Herrad Taubenheim
Puente de Besalú, Besalú / Spanien

Diese mittelalterliche Brücke ist das Wahrzeichen des katalanischen Städtchens Besalú, das sich am Fuße der Pyrenäen in unmittelbarer Nähe zur französischen Grenze befindet. Das genaue Alter der Brücke ist unbekannt, aber bereits 1075 wird sie in einem Dokument erstmals erwähnt.

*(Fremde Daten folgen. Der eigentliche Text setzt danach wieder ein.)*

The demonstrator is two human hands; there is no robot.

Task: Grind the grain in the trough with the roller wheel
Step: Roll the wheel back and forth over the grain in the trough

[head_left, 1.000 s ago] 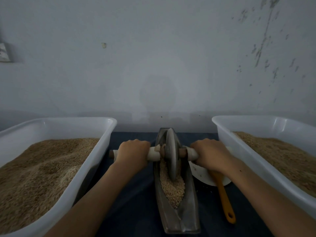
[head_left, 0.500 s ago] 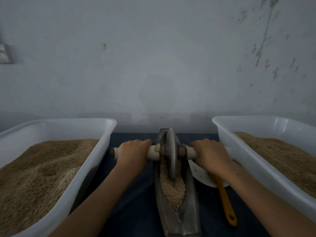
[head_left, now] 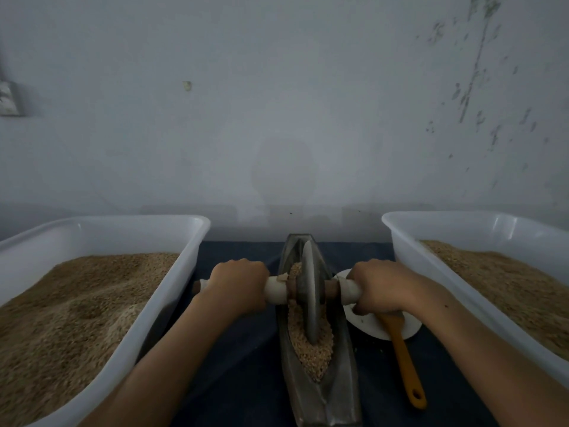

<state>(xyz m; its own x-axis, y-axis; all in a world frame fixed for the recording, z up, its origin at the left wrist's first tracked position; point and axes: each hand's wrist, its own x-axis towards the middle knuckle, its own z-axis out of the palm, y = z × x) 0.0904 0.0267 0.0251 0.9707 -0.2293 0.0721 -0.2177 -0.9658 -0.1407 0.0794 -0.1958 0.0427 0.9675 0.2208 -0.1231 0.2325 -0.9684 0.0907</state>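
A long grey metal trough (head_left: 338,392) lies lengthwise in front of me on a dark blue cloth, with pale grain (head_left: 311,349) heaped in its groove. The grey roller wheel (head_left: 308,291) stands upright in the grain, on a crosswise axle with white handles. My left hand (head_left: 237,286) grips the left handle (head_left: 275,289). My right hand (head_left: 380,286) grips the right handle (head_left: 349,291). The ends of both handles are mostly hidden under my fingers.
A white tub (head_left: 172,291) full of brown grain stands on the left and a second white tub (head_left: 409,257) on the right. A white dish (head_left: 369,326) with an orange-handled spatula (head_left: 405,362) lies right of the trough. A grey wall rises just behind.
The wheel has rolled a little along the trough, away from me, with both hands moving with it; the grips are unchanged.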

Vermutlich stammen die Fundamente der heutigen Brücke noch aus dieser Zeit, während der Rest im Laufe der Jahrhunderte häufig erweitert und umgebaut wurde. Die beiden wuchtigen Wehrtürme mit Fallgittern wurden 1395 hinzugefügt. In den Wirren des spanischen Bürgerkrieges wurde das Bauwerk zum letzten mal stark beschädigt. Seit der Reparatur der Zerstörungen im Jahre 1960 darf sie nur noch von Fußgängern benutzt werden.

Die Brücke überspannt den Fluss Fluviá mit fünf Bögen unterschiedlicher Spannweite. Da sich ihre Erbauer einige Felsen für die Fundamente zu Nutze machten, verläuft sie nicht geradlinig über den Fluss, sondern ist mehrfach abgewinkelt. Um den Druck auf die Fundamente zu verringern und bei Hochwasser einen zusätzlichen Abfluss zu ermöglichen, wurden über den Pfeilerfundamenten schmale Entlastungsöffnungen belassen.

Die Brücke hat eine Gesamtlänge von 105 m und eine Breite von ca. 5 m. In Spanien wird sie auch "Puente Fortificado" oder "Pont Vell" genannt. Manchmal wird auch der -allerdings irreführende- Name "Puente Romano" verwendet.